Try it:
No picture belongs in the copy. Repeat each line below exactly.

** Data excerpt follows **

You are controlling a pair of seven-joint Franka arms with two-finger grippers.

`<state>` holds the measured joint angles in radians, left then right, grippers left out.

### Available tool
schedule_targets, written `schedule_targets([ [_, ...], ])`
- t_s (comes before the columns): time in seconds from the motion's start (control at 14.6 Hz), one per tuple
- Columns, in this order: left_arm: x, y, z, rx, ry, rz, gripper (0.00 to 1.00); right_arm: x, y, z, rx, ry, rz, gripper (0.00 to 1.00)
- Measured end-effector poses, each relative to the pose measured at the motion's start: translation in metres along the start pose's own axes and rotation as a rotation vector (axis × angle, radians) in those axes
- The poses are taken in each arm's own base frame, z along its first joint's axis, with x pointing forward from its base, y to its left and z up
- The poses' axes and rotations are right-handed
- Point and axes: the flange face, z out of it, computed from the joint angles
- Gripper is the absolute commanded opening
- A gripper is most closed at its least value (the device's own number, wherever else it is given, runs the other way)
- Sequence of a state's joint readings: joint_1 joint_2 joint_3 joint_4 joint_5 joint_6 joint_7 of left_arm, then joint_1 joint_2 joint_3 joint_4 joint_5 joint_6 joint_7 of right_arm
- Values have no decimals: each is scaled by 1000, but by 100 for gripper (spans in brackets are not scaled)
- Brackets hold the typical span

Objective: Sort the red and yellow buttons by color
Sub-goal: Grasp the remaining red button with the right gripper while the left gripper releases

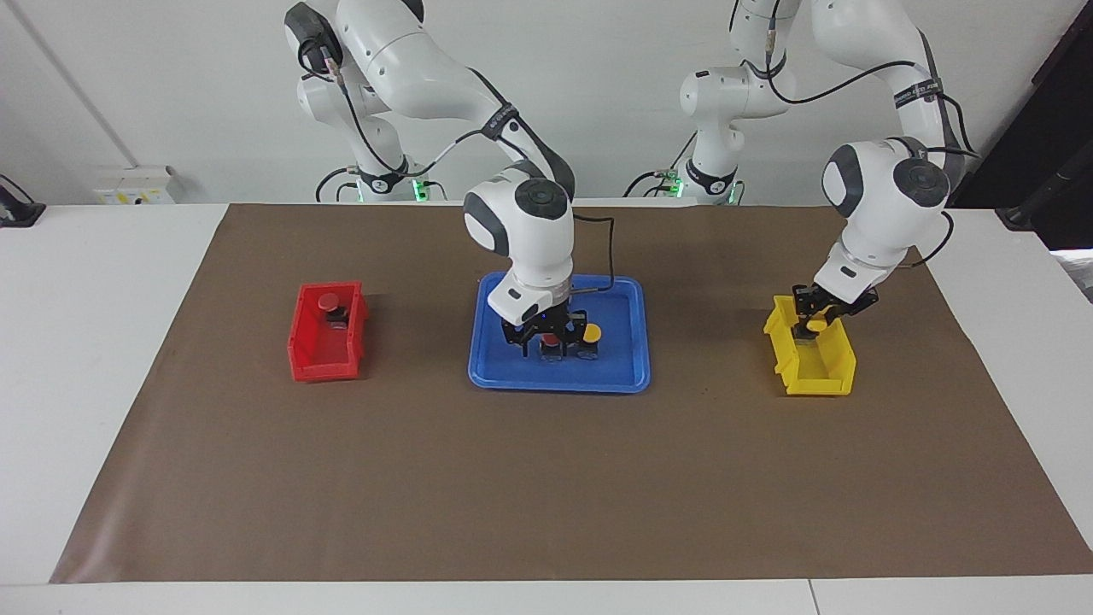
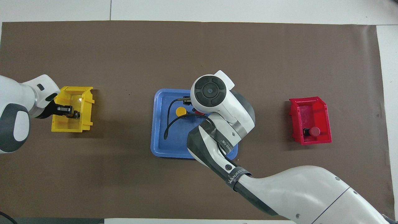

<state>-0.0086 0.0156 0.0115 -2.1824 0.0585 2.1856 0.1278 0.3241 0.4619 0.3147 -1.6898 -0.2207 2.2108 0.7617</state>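
Btns (image 1: 592,331): tray, bins, one held

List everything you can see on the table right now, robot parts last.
sorted red button: one, red cap, in the red bin
tray red button: one, red cap, in the tray, at the right gripper
tray yellow button: one, yellow cap, in the tray beside the red one
held yellow button: one, yellow cap, in the left gripper
red bin: one, red, right arm's end
yellow bin: one, yellow, left arm's end
tray: one, blue, mid-table
mat: one, brown, covering the table
table: one, white
left gripper: shut on a button, over the yellow bin
right gripper: low over the tray
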Motion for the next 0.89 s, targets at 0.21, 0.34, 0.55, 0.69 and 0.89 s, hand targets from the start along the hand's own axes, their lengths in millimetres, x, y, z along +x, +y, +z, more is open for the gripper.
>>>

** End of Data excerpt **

Solution for this exercise:
You are controlling a pair of seven-joint Franka arms with two-finger grippers.

`<state>` holds the measured joint angles in radians, left then right, grippers left out.

### Available tool
schedule_targets, written `schedule_targets([ [_, ...], ])`
- t_s (comes before the columns): time in seconds from the motion's start (control at 14.6 Hz), one per tuple
- Columns, in this order: left_arm: x, y, z, rx, ry, rz, gripper (0.00 to 1.00); right_arm: x, y, z, rx, ry, rz, gripper (0.00 to 1.00)
- Measured end-effector poses, each relative to the pose measured at the motion's start: translation in metres along the start pose's own axes and rotation as a rotation vector (axis × angle, radians) in those axes
- The poses are taken in each arm's own base frame, z along its first joint's axis, with x pointing forward from its base, y to its left and z up
- The poses' axes and rotations are right-handed
- Point and axes: the flange face, z out of it, computed from the joint angles
- Gripper is the absolute commanded opening
- A gripper is most closed at its least value (the device's own number, wherever else it is given, runs the other way)
- Sequence of a state's joint readings: joint_1 joint_2 joint_3 joint_4 joint_5 joint_6 joint_7 of left_arm, then joint_1 joint_2 joint_3 joint_4 joint_5 joint_6 joint_7 of right_arm
- Values have no decimals: each is scaled by 1000, but by 100 for gripper (spans in brackets are not scaled)
- Brackets hold the typical span

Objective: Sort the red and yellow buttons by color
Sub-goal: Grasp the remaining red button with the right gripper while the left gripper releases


<state>-0.0086 0.0156 0.0115 -2.1824 0.0585 2.1856 0.1278 0.3241 0.4619 0.3147 -1.6898 -0.2207 2.2108 0.7617</state>
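Btns (image 1: 592,331): tray, bins, one held

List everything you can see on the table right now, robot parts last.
sorted red button: one, red cap, in the red bin
tray red button: one, red cap, in the tray, at the right gripper
tray yellow button: one, yellow cap, in the tray beside the red one
held yellow button: one, yellow cap, in the left gripper
red bin: one, red, right arm's end
yellow bin: one, yellow, left arm's end
tray: one, blue, mid-table
mat: one, brown, covering the table
table: one, white
left gripper: shut on a button, over the yellow bin
right gripper: low over the tray
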Motion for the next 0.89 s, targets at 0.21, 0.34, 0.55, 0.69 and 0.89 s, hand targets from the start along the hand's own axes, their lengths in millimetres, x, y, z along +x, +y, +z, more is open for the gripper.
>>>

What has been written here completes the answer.